E depois nós olhamos
a árvore, a catedral, o rio imóvel
 
O copo e a maçã erguem melhor
o firmamento, a luz sobre as cadeiras
- são o retrato
   das diferentes imagens invisíveis
animais, vegetais e minerais
 
Um ruído lá fora
 
Um pequeno barulho pouco a pouco desfeito.

3. CARBAJAL

A gente podia
combinar isto de antemão. Eu dizia:
coloca neste ponto uma pedra. E tu punhas
o sinal azul de um enorme jardim.
Depois eu dizia: aqui faz falta
o som de um apito. E tu desenhavas
três crianças desesperadas. A seguir
eu adormecia.
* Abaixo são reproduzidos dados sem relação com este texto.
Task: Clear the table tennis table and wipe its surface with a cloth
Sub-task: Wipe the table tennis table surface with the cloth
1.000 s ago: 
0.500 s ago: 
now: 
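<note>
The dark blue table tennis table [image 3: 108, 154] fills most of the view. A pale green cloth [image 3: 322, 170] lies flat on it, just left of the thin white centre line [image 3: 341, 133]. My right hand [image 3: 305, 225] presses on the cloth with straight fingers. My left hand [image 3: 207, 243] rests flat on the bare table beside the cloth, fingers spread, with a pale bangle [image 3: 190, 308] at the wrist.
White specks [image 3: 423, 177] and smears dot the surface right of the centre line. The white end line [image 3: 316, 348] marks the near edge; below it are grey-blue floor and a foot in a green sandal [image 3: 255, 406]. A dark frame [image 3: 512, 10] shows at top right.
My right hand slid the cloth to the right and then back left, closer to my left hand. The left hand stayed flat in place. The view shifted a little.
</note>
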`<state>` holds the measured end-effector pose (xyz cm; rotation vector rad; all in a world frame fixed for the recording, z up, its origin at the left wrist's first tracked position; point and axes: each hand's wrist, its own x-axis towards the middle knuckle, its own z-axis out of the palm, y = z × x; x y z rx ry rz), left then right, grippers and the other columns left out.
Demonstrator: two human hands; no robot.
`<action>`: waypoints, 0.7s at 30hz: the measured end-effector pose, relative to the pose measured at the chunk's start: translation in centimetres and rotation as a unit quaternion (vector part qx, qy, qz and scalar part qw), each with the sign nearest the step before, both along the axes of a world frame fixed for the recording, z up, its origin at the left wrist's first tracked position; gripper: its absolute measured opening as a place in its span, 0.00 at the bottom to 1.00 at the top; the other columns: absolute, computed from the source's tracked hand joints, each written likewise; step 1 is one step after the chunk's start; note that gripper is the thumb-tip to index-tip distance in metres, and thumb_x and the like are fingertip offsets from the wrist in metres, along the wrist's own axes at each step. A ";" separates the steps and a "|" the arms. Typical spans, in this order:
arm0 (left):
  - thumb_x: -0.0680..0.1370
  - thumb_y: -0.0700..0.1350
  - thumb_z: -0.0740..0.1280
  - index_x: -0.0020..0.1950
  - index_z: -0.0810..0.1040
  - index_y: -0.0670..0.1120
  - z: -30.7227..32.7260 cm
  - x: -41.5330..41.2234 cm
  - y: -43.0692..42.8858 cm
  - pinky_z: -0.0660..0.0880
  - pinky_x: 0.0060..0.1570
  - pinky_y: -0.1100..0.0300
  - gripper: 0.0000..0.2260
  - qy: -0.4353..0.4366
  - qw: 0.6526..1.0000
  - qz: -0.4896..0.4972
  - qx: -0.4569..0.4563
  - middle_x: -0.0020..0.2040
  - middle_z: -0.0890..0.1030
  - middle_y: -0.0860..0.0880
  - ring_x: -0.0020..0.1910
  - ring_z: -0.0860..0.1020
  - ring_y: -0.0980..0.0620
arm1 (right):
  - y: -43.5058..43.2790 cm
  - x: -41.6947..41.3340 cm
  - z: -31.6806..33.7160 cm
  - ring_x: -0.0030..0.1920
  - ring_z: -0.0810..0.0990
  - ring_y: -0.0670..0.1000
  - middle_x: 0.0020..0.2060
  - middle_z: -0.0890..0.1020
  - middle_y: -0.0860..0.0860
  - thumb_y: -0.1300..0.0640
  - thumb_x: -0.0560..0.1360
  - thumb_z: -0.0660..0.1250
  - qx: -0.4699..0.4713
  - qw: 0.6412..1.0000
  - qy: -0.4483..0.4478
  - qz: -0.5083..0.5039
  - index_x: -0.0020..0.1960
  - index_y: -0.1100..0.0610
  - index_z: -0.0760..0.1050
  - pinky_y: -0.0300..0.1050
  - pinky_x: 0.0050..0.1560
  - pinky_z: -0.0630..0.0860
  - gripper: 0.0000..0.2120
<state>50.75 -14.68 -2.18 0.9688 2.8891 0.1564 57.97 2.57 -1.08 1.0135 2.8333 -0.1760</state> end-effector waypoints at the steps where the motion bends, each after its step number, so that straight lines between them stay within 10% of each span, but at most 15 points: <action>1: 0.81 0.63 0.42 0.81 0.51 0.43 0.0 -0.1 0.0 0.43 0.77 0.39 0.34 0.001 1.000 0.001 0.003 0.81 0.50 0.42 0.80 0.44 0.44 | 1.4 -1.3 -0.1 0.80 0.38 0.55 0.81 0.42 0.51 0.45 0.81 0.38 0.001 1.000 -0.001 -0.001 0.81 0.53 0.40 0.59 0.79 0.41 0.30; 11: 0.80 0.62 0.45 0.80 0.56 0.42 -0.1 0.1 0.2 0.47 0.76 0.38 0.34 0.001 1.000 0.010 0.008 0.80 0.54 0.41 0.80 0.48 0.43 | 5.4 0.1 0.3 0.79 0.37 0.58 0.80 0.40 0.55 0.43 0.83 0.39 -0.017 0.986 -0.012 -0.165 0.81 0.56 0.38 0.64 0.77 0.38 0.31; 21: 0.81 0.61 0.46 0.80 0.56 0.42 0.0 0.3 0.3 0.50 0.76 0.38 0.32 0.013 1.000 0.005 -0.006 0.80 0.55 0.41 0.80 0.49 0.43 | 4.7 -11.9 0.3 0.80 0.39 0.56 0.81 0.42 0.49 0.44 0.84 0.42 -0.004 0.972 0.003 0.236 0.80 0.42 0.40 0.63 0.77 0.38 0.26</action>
E quando acordava
tudo estava terrivelmente silencioso
 
Na porta, que se tornara transparente
estava pregado um papel amarfanhado.
Nele, estranhos riscos como feitos por garras.
 
Então aparecia de repente um anjo maneta
- que desatava a rir e de súbito se esfumava.
 
E sem sabermos como, era de novo manhã.

4. HUNDERTWASSER

Podes prestar-te a equívocos
no quarto da mansão inatingível.
 
Há sempre uma pergunta
uma resposta a outra coisa
um sentimento que se tornou em símbolo
 
Alguém que não está nessa paisagem
que nem sequer conhece os seus contornos
que é linha isso sim mas não por dentro
que é pele mas só na outra geometria
do que o pincel procura atormentado.
 
E às vezes nós olhamos um reflexo
de sol que cai onde as figuras existiram
 
e ilumina o seu perfeito contrário.

Revista TriploV de Artes, Religiões e Ciências, 5, Abril de 2010

   NICOLAU SAIÃO [FRANCISCO GARÇÃO]
 [
Monforte do Alentejo,1949, Portugal]
Poeta, publicista, actor-declamador e artista plástico. Efectuou palestras e participou em mostras de Mail Art e exposições em diversos países. Livros: “Os objectos inquietantes”, “Flauta de Pan”, “Os olhares perdidos”, “Passagem de nível”, “O armário de Midas”, “Escrita e o seu contrário” (a publicar). Tem colaboração dispersa por jornais e revistas nacionais e estrangeiros (Brasil, França, E.U.A. Argentina, Cabo Verde...).